Biological factors act dynamically with environmental, cultural and personal stimuli. This interaction produces the sex identity of each individual, and his/her role. Sex identity develops and stabilized during the first years of life. Parents have a crucial role in this process. They purposely or involuntarily condition the sex identity of their children, and they are main models for the development of sex roles.
Anomalies of sex identity development can occur because of psychosocial or psychobiological factors. In the first case we have a difference between the psychological sex developed and his/her physical characteristics: the subject identifies with the opposite sex. In the second case, the anomalies are due to problems at the biological level.
A weak and undefined sex identity can obscure the formation of a positive self-image, with the consequence of a reduced self-esteem leading to disturbance of interpersonal relationships, and often to severe psychic disturbances.
Body image is very important during growth for self-esteem. The morphology of external genitalia is, among others a very important factor for a normal psychosexual development.

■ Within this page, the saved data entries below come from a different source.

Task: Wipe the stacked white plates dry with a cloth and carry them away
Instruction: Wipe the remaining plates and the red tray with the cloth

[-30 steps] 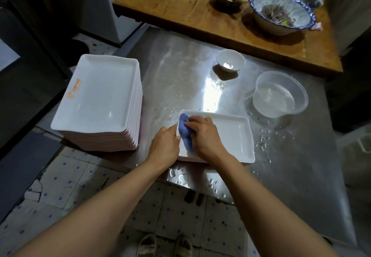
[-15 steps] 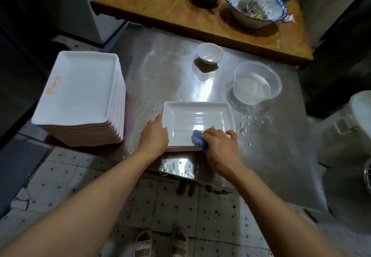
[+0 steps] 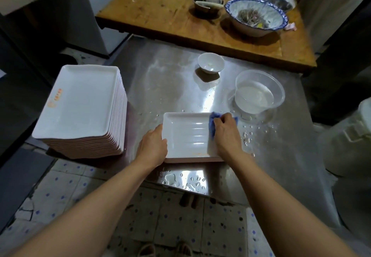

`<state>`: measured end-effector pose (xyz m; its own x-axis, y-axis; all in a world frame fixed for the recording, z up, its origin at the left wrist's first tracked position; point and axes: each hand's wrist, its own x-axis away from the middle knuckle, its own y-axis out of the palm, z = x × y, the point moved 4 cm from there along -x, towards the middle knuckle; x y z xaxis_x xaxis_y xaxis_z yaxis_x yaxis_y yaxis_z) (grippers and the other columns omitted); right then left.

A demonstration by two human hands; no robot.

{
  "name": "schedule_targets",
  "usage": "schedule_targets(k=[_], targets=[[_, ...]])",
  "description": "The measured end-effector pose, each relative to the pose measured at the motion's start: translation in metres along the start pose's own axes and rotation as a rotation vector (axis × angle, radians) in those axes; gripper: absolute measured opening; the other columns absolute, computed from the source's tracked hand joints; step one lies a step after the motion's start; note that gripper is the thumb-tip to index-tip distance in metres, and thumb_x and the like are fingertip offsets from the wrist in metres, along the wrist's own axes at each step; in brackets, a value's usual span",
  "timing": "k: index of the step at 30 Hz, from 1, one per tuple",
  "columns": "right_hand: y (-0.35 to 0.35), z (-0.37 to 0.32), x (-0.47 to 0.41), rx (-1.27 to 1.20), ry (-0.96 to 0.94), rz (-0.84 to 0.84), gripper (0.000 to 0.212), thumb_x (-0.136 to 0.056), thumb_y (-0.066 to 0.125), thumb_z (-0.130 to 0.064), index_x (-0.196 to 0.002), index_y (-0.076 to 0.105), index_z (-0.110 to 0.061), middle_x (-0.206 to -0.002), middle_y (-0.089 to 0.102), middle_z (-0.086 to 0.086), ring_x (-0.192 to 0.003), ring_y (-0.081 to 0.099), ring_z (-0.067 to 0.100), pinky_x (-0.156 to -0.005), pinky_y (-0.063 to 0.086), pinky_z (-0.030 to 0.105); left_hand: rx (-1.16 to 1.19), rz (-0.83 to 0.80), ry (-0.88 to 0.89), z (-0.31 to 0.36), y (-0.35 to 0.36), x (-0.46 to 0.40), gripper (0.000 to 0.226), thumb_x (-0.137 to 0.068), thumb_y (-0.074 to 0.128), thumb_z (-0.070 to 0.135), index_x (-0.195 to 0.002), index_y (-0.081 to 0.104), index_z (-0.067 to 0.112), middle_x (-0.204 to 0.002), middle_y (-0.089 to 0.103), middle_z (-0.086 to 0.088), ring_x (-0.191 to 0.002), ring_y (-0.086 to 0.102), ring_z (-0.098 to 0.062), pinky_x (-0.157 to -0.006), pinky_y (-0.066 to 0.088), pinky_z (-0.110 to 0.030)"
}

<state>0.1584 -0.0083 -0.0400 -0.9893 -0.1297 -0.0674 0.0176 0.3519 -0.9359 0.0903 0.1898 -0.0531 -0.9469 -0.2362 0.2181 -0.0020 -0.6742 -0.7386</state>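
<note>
The right hand (image 3: 225, 134) had its fingers curled round a bunched blue cloth (image 3: 213, 123) and pressed it into the far right corner of the plate (image 3: 184, 134), knuckles up, the cloth showing on both sides of the fist. The left hand (image 3: 153, 148) gripped the plate's left rim, thumb over the lip and the other fingers seemingly down the outside edge, pinning it to the steel table (image 3: 160, 80). The plate lay near the table's front edge, seemingly on one or two others, with a tall stack (image 3: 84, 104) well apart to the left and droplets all round it. Streaks still shone across the plate's floor, so the wipe looked unfinished. To do it well, the person would likely need to drag the cloth in overlapping passes from that corner back toward the left, run it into the corners and rim, and keep the left grip firm, since a wet plate on wet steel near an edge could slide off.
</note>
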Motion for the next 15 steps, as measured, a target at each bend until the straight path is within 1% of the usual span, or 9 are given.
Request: schedule_targets(k=[1,2,4,5,8,10,12,14,15], targets=[[0.003,-0.011,0.0,-0.054,-0.033,-0.014,0.028,-0.091,0.041,-0.005,-0.111,0.06,0.001,-0.118,0.05,0.019,-0.108,0.048,0.031,-0.091,0.035,0.036,0.009,0.002,-0.003,-0.001,0.0,0.0,0.042,-0.088,0.043,0.007,-0.129,0.049,0.013,-0.119,0.059,-0.012,-0.104,0.054,-0.03,-0.086,0.046,-0.037],[0.006,-0.023,0.002,-0.049,-0.106,-0.036,0.03,-0.087,0.045,-0.003,-0.111,0.062,0.0,-0.118,0.051,0.02,-0.106,0.049,0.034,-0.089,0.035,0.035,0.016,0.005,-0.005,-0.001,0.0,0.0,0.041,-0.088,0.043,0.006,-0.128,0.05,0.013,-0.118,0.059,-0.012,-0.104,0.054,-0.03,-0.085,0.046,-0.037],[0.018,-0.04,0.011,-0.112,-0.202,-0.138,0.036,-0.081,0.053,-0.001,-0.116,0.063,0.0,-0.118,0.052,0.023,-0.104,0.049,0.037,-0.086,0.037,0.037,0.031,0.014,-0.01,-0.001,-0.001,-0.001,0.041,-0.088,0.043,0.006,-0.128,0.05,0.013,-0.117,0.059,-0.014,-0.103,0.054,-0.031,-0.085,0.047,-0.039],[0.022,-0.05,0.018,-0.12,-0.252,-0.189,0.038,-0.081,0.055,-0.003,-0.119,0.062,-0.002,-0.121,0.051,0.022,-0.105,0.048,0.038,-0.087,0.037,0.038,0.036,0.02,-0.015,-0.001,-0.002,0.0,0.042,-0.087,0.043,0.006,-0.128,0.05,0.013,-0.117,0.059,-0.015,-0.103,0.055,-0.033,-0.085,0.047,-0.041],[0.026,-0.067,0.038,-0.15,-0.391,-0.307,0.04,-0.088,0.054,-0.013,-0.128,0.057,-0.015,-0.135,0.045,0.012,-0.115,0.041,0.034,-0.097,0.035,0.038,0.077,0.019,-0.021,0.0,-0.002,0.002,0.042,-0.087,0.044,0.007,-0.128,0.051,0.014,-0.115,0.061,-0.016,-0.1,0.057,-0.036,-0.085,0.05,-0.045],[0.022,-0.062,0.051,-0.117,-0.445,-0.365,0.041,-0.09,0.053,-0.018,-0.131,0.054,-0.022,-0.139,0.042,0.005,-0.117,0.039,0.029,-0.098,0.035,0.038,0.125,0.018,-0.027,0.0,-0.002,0.003,0.04,-0.087,0.044,0.008,-0.126,0.052,0.012,-0.116,0.061,-0.017,-0.101,0.058,-0.036,-0.086,0.05,-0.046],[0.013,-0.045,0.059,-0.029,-0.447,-0.385,0.044,-0.087,0.053,-0.019,-0.131,0.052,-0.025,-0.14,0.041,0.0,-0.116,0.041,0.027,-0.092,0.035,0.035,0.082,0.025,-0.043,0.001,0.0,0.001,0.04,-0.087,0.043,0.006,-0.126,0.052,0.01,-0.118,0.06,-0.018,-0.103,0.056,-0.035,-0.087,0.049,-0.043],[0.002,-0.025,0.062,0.039,-0.388,-0.37,0.049,-0.084,0.051,-0.012,-0.13,0.052,-0.027,-0.139,0.042,-0.002,-0.115,0.043,0.027,-0.084,0.032,0.032,0.025,0.042,-0.069,0.001,0.001,0.0,0.04,-0.087,0.042,0.004,-0.125,0.051,0.008,-0.118,0.059,-0.019,-0.103,0.055,-0.035,-0.084,0.047,-0.038],[-0.004,-0.016,0.061,0.057,-0.353,-0.368,0.051,-0.082,0.05,-0.008,-0.129,0.052,-0.027,-0.137,0.043,-0.001,-0.115,0.042,0.027,-0.082,0.029,0.032,0.013,0.047,-0.077,0.001,0.002,0.0,0.039,-0.086,0.041,0.003,-0.124,0.051,0.007,-0.117,0.059,-0.019,-0.103,0.055,-0.035,-0.084,0.047,-0.038]])
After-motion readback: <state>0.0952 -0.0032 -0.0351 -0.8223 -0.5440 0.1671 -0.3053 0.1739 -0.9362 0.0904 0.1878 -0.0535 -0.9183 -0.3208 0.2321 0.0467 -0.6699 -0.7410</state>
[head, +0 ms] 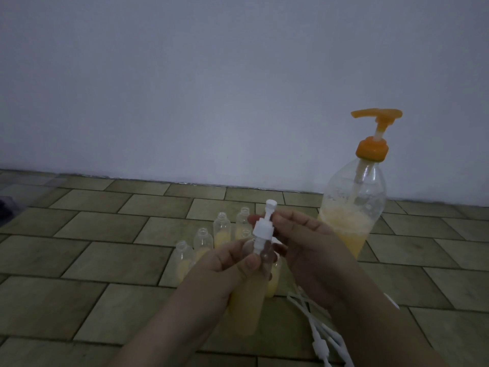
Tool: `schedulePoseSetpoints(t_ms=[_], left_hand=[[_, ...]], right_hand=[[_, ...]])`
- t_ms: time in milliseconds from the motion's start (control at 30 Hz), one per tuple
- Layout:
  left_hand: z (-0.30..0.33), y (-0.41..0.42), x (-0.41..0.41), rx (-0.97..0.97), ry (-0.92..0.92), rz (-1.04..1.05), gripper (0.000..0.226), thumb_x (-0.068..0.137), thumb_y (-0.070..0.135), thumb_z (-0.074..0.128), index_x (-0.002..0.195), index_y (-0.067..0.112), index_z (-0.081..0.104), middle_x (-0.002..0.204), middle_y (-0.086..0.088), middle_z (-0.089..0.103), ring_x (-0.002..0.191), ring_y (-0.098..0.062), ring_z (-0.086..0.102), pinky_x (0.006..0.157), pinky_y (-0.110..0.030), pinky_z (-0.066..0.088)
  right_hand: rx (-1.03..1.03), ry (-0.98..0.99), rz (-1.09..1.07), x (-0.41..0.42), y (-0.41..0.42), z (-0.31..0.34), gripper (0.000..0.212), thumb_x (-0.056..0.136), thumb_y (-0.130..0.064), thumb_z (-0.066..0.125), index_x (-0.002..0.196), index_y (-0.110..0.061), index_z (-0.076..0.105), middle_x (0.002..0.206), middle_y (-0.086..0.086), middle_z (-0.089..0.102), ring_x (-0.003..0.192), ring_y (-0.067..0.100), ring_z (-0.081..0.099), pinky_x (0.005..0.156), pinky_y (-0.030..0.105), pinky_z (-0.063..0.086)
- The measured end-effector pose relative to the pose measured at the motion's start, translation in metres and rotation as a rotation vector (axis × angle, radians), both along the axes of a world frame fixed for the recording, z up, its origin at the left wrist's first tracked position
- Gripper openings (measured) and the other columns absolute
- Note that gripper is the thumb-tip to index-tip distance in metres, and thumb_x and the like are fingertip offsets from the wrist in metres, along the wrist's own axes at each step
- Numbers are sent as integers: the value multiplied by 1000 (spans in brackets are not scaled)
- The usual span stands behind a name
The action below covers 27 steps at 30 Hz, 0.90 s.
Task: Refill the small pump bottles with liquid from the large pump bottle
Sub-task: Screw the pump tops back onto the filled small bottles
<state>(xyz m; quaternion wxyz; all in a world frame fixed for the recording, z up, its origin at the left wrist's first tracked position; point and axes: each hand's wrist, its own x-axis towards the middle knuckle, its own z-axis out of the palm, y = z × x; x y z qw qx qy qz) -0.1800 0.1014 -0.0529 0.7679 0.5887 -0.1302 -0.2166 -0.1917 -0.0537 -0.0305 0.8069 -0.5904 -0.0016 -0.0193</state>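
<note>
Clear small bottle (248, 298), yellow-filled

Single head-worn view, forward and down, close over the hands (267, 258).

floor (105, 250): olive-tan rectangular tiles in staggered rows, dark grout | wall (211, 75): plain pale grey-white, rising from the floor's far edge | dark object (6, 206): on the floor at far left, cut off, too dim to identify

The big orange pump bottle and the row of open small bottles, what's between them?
Head view: the right hand, pinching a white pump.
</note>
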Motion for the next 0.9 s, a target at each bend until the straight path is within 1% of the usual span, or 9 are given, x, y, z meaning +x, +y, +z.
schedulePoseSetpoints(t_ms=[100, 200, 267, 400, 567, 667, 733, 833, 900], left_hand=[[-1, 0, 1, 29, -25, -9, 21, 75, 29, 68, 93, 19, 74, 98, -15, 71, 82, -16, 67, 73, -28, 53], [-1, -1, 1, 35, -31, 1, 18, 77, 30, 69, 92, 22, 75, 100, -16, 71, 87, -17, 67, 79, -32, 52], [0, -2, 1, 42, -46, 5, 16, 76, 32, 71, 89, 25, 76, 97, -12, 72, 85, -15, 67, 80, -32, 51], [-3, -2, 1, 93, -94, 1, 31, 65, 31, 63, 92, 21, 74, 85, 1, 74, 78, -8, 67, 66, -21, 51], [-2, -2, 2, 128, -135, 24, 34, 65, 34, 62, 95, 24, 73, 91, 1, 74, 83, -9, 68, 70, -22, 52], [-3, -3, 1, 182, -199, 34, 38, 66, 35, 61, 102, 27, 69, 91, 4, 74, 84, -9, 68, 69, -20, 53], [-4, -3, 2, 193, -203, 49, 39, 65, 36, 60, 103, 28, 67, 90, 6, 74, 84, -7, 68, 66, -18, 51], [-4, -1, 5, 191, -180, 79, 28, 72, 29, 62, 99, 27, 68, 85, 10, 74, 77, -2, 67, 61, -13, 50], [-5, -1, 6, 232, -215, 90, 24, 79, 21, 63, 102, 26, 68, 86, 10, 73, 80, -3, 67, 62, -13, 48]], right_hand=[[14, -22, -17, 0, 2, -1, 18, 66, -13, 76, 79, -7, 66, 78, 7, 67, 69, 14, 61, 57, 22, 50], [-30, -26, 19, 0, 3, 0, 26, 70, -21, 68, 91, -7, 68, 88, 5, 69, 77, 14, 63, 62, 19, 51], [-17, -38, 31, 0, 2, 0, 26, 69, -20, 66, 91, -6, 70, 93, 8, 72, 83, 16, 65, 65, 21, 51], [-107, -25, -27, 0, 3, -1, 33, 55, -25, 85, 74, -11, 62, 74, 10, 64, 69, 23, 59, 63, 31, 50], [-27, -19, 38, -1, 0, 1, 28, 69, -12, 76, 91, -2, 62, 93, 14, 72, 84, 23, 68, 71, 29, 55], [-209, -23, -62, -3, 5, -4, 44, 57, -27, 75, 95, -7, 66, 90, 13, 70, 83, 23, 67, 70, 24, 54], [-229, -43, -43, -4, 5, -6, 42, 61, -29, 74, 98, -11, 68, 92, 11, 71, 86, 19, 67, 72, 22, 54], [-125, -70, 10, -4, 1, -7, 33, 66, -17, 73, 98, -11, 71, 100, 12, 71, 97, 24, 66, 82, 30, 54], [-153, -69, -28, -3, 0, -9, 29, 64, -14, 74, 93, -12, 72, 98, 16, 71, 98, 31, 65, 83, 33, 54]])
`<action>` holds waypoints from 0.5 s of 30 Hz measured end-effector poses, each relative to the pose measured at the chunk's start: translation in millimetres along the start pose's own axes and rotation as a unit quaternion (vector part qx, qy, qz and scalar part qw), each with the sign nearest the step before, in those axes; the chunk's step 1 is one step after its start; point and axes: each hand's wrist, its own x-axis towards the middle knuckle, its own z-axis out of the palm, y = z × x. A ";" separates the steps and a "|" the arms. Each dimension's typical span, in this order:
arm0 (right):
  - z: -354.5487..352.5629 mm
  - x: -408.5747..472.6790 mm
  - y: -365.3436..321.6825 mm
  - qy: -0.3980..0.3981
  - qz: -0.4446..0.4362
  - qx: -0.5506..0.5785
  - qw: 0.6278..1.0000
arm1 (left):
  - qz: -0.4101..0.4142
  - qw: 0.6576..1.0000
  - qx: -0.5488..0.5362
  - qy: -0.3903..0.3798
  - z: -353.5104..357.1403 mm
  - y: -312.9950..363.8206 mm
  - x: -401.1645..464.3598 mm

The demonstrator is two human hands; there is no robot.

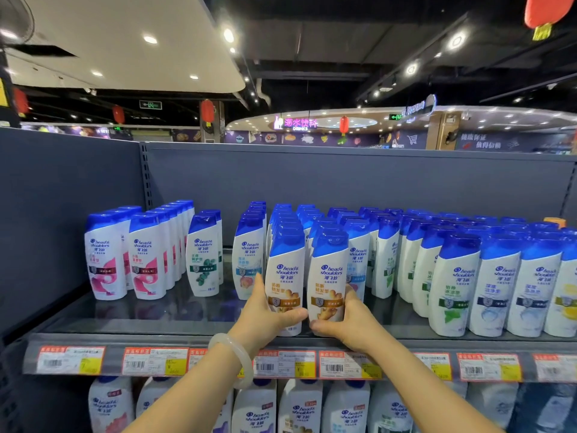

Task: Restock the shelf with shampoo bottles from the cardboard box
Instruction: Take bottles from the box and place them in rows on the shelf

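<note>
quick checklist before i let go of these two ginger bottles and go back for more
1. Left hand grips the left ginger bottle: ok.
2. Right hand grips the right ginger bottle: ok.
3. Both bottles upright with labels facing out: ok.
4. Bottles sit at the shelf front edge, in line with the rows behind: ok.
5. Bases fully flat on the shelf: cannot tell, fingers cover them.
6. Cardboard box with more stock: cannot tell, not in view.
</note>
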 end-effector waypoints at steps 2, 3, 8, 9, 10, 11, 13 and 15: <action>0.3 0.8 0.4 0.004 0.005 -0.007 1.000 | 0.000 1.000 -0.003 -0.003 0.3 -2.1 0.9; 0.2 0.9 0.6 0.008 0.005 -0.009 1.000 | -0.002 1.000 -0.004 0.002 0.3 -2.9 1.2; 0.1 0.3 0.0 0.012 0.005 -0.008 1.000 | -0.005 1.000 0.001 0.007 0.9 -5.3 3.4; 0.0 0.4 0.2 0.014 0.005 -0.007 1.000 | -0.007 1.000 0.000 0.006 1.2 -5.1 3.7; -0.2 0.3 0.4 0.015 0.004 -0.006 1.000 | -0.008 1.000 0.000 0.004 1.3 -4.8 3.7; -0.2 0.4 0.6 0.016 0.004 -0.007 1.000 | -0.009 1.000 -0.001 0.003 1.3 -4.3 3.7; -0.4 0.1 0.5 0.016 0.004 -0.006 1.000 | -0.011 1.000 -0.003 0.002 0.7 -3.9 3.4; -0.8 -0.3 -0.4 0.015 0.002 -0.007 1.000 | -0.014 1.000 -0.002 0.002 -0.1 -4.0 3.4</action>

Repeated surgical intervention can increase the problems about the appearance of the body and can lately lead to fears of sexual intercourse. Psychological factors can also be coupled with a physical difficulty in reaching orgasm during intercourse and decreased sensitivity due to surgical interventions.
The main studies on the psychosexual outcome, the gender identity, and the sexual role have been performed in female CAH patients. Studies on patients with different causes of intersex appeared only recently. Already during childhood the gender role of girls with CAH is more masculine: girls are interested in playing typical male games, their playmates are boys, their forecast a typical male professional life, and they prefer professional career rather than family life.
A relationship between severity of the disease and behavior has been described. The patients have also an increased spatial ability, which is typical of boys. It has been postulated that biological factor, such as androgen excess during embryogenesis, may contribute to determine these difference. This hypothesis is supported by animal studies (rodents and primates) showing that the effect of androgens on postnatal behavior is maximal when the excessive exposition occurs before birth.
A role for postnatal exposure to androgen has been also hypothesized, since girls with a late diagnosis had male behavior more frequently than sex- and age-matched healthy controls.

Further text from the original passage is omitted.